Work to be completed:
Exactly as written, write out the lines below from the first to the one containing "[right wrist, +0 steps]", inclusive. Pictures do not belong in the copy.

________________________________________

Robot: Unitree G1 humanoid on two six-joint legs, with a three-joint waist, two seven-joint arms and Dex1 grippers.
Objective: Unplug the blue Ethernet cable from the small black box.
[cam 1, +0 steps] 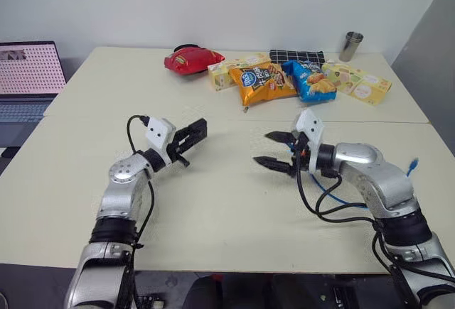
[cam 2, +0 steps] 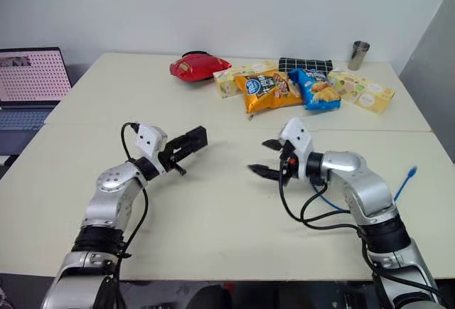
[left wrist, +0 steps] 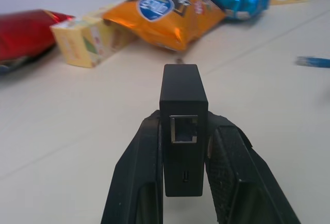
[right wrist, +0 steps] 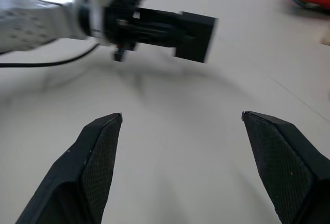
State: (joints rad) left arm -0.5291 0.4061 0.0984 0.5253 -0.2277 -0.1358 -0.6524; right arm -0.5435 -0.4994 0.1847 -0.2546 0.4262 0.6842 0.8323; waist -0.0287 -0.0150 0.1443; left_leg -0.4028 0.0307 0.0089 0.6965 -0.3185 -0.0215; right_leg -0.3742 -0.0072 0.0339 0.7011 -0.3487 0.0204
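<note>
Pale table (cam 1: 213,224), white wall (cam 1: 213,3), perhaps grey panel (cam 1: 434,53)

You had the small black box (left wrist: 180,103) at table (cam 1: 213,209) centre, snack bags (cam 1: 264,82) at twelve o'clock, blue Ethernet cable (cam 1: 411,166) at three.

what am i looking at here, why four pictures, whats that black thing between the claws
This is a two-armed humanoid robot at a pale table. The two wide pictures come from cameras in its head, looking down over both arms. The other two come from a camera on each wrist, looking along that arm's own fingers.

The left tool is shut on the small black box; its socket faces the wrist camera and is empty. The right tool is open and holds nothing. The blue Ethernet cable lies loose on the table by the right arm, already unplugged.

At the far edge sit a red bag, an orange snack bag, a blue snack bag, yellow boxes, a checked pouch and a metal cup. A laptop stands to the left.
</note>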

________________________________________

Result of the exercise:
Robot: Unitree G1 humanoid on two six-joint legs, with a three-joint waist, two seven-joint arms and Dex1 grippers.
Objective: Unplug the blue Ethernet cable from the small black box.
[cam 1, +0 steps] 
[cam 2, +0 steps] 
[left wrist, +0 steps] 
[right wrist, +0 steps] 

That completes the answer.